Mohs Surgery and Evaluation and Management Services (E/M)

CGS Medical Review is seeing a large volume of E/M services with modifier-25 billed on the same date of service as Mohs surgery. To avoid denials and potential recoupment of payments, the Medical Review Department would like to provide you the following information to consider when billing E/M services on the same date as Mohs surgery.

Modifier-25 indicates a significant, separately identifiable E/M service by the same physician on the same day of a procedure or other service. Appending modifier-25 to an EM service on the same day as Mohs indicates that the physician is providing an E/M service that is not inherent to the Mohs surgery. The payment for the minor procedure (Mohs surgery) includes the evaluation and management services required to perform the procedure. This includes assessing the patient before, during and after the procedure. Some of these services may include; determining readiness or identifying risk factors and/or health conditions that may affect the outcome of the procedure, the patient's tolerance of the procedure and any post-op teaching regarding wound care.

The scenarios below give examples of the correct use of modifier-25 and E/M coding.

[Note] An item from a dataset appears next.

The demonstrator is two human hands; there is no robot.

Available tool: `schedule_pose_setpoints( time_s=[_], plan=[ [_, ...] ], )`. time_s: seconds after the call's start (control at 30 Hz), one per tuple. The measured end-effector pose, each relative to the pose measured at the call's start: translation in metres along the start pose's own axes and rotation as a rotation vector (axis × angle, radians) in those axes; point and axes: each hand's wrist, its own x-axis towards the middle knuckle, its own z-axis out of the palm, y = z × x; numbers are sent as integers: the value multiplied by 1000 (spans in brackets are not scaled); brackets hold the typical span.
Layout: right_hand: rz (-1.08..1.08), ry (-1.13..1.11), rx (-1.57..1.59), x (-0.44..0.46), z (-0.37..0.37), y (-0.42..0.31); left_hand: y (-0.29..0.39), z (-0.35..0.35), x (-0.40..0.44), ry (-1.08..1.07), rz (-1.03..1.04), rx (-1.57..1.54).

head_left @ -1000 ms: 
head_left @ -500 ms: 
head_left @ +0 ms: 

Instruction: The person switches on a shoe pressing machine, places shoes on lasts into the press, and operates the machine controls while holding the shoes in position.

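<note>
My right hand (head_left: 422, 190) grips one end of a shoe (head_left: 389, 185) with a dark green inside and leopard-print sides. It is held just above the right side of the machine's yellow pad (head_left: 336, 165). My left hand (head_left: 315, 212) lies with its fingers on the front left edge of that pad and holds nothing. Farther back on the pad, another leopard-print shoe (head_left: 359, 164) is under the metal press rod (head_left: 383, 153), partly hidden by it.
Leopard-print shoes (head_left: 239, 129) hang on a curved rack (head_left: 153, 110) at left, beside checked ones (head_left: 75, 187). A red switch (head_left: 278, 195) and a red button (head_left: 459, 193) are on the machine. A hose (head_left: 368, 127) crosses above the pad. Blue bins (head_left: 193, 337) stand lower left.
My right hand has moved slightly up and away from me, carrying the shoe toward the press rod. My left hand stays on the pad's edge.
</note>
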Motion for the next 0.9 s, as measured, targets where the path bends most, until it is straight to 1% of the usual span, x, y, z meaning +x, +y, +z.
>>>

  1. A new patient comes in (has not received any professional services from this physician, this practice and this specialty/subspecialty within the practice in the past three years) after being referred by their primary care physician for a malignant lesion. The dermatologist examines the patient, discusses Mohs technique and schedules the procedure for the following week. This is billable as a new patient visit.
  2. The following week the same patient returns and the dermatologist evaluates the patient, reinforces teaching from the previous visit, and performs the Mohs procedure. After closure the physician instructs the patient on wound care and sets a follow-up visit for suture removal. This scenario does not represent a separately identifiable E/M service. All evaluation and management services performed are inherent to the Mohs procedure. If the dermatologist performing the Mohs procedure was asked to evaluate a new lesion or examine an unrelated rash then an E/M and modifier-25 would be appropriate as these services are not related to the Mohs procedure.
  3. A patient presents to the office with a positive pathology report for a lesion. The dermatologist examines the patient, assesses the lesion, provides all the necessary E/M services and performs the Mohs procedure in the same encounter. In this situation it would be appropriate to append mod-25 to an E/M code along with the code for the Mohs procedure. The dermatologist provided all the E/M services with no prior knowledge or evaluation of the lesion and then chose to perform the surgery at the same setting. The E/M component resulted in the Mohs; the E/M was not for the known purpose of providing the procedure.

Using these examples, please review your practice of billing E/M services and minor procedures on the same date of service to assure compliance with correct billing and coding.